Does the restrict keyword provide significant benefits in gcc / g++ ?
It can reduce the number of instructions as shown on the example below, so use it whenever possible.
GCC 4.8 Linux x86-64 exmample
Input:
void f(int *a, int *b, int *x) {
*a += *x;
*b += *x;
}
void fr(int *restrict a, int *restrict b, int *restrict x) {
*a += *x;
*b += *x;
}
Compile and decompile:
gcc -g -std=c99 -O0 -c main.c
objdump -S main.o
With -O0
, they are the same.
With -O3
:
void f(int *a, int *b, int *x) {
*a += *x;
0: 8b 02 mov (%rdx),%eax
2: 01 07 add %eax,(%rdi)
*b += *x;
4: 8b 02 mov (%rdx),%eax
6: 01 06 add %eax,(%rsi)
void fr(int *restrict a, int *restrict b, int *restrict x) {
*a += *x;
10: 8b 02 mov (%rdx),%eax
12: 01 07 add %eax,(%rdi)
*b += *x;
14: 01 06 add %eax,(%rsi)
For the uninitiated, the calling convention is:
rdi
= first parameter
rsi
= second parameter
rdx
= third parameter
Conclusion: 3 instructions instead of 4.
Of course, instructions can have different latencies, but this gives a good idea.
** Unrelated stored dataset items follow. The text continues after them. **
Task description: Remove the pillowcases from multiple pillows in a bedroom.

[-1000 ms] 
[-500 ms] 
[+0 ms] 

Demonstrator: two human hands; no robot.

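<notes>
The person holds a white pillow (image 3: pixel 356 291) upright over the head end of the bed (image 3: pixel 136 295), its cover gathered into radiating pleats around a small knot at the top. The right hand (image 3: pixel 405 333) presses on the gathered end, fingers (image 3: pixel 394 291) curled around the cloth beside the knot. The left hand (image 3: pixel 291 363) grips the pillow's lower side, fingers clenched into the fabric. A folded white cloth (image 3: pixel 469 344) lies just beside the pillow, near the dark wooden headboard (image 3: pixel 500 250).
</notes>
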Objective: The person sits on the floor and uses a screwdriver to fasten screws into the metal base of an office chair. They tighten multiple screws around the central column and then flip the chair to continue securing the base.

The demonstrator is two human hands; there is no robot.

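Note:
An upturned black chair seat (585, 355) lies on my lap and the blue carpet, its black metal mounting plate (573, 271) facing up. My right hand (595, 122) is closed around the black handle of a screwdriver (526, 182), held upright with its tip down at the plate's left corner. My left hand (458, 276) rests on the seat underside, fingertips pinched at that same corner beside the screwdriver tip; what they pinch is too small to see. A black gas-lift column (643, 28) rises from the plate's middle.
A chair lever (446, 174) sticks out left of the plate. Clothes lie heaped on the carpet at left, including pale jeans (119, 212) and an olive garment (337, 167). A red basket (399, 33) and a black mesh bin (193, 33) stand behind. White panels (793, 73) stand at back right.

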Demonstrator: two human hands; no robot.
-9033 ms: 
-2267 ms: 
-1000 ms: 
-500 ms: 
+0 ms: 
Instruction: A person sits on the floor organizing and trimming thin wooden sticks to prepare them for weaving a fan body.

Why GCC was able to optimize that?
The code above was taken from the Wikipedia example which is very illuminating.
Pseudo assembly for f
:
load R1 ← *x ; Load the value of x pointer
load R2 ← *a ; Load the value of a pointer
add R2 += R1 ; Perform Addition
set R2 → *a ; Update the value of a pointer
; Similarly for b, note that x is loaded twice,
; because x may point to a (a aliased by x) thus
; the value of x will change when the value of a
; changes.
load R1 ← *x
load R2 ← *b
add R2 += R1
set R2 → *b
For fr
:
load R1 ← *x
load R2 ← *a
add R2 += R1
set R2 → *a
; Note that x is not reloaded,
; because the compiler knows it is unchanged
; "load R1 ← *x" is no longer needed.
load R2 ← *b
add R2 += R1
set R2 → *b
Is it really any faster?
Ermmm... not for this simple test:
.text
.global _start
_start:
mov $0x10000000, %rbx
mov $x, %rdx
mov $x, %rdi
mov $x, %rsi
loop:
# START of interesting block
mov (%rdx),%eax
add %eax,(%rdi)
mov (%rdx),%eax # Comment out this line.
add %eax,(%rsi)
# END ------------------------
dec %rbx
cmp $0, %rbx
jnz loop
mov $60, %rax
mov $0, %rdi
syscall
.data
x:
.int 0
And then:
as -o a.o a.S && ld a.o && time ./a.out
on Ubuntu 14.04 AMD64 CPU Intel i5-3210M.
I confess that I still don't understand modern CPUs. Let me know if you:
- found a flaw in my method
- found an assembler test case where it becomes much faster
- understand why there wasn't a difference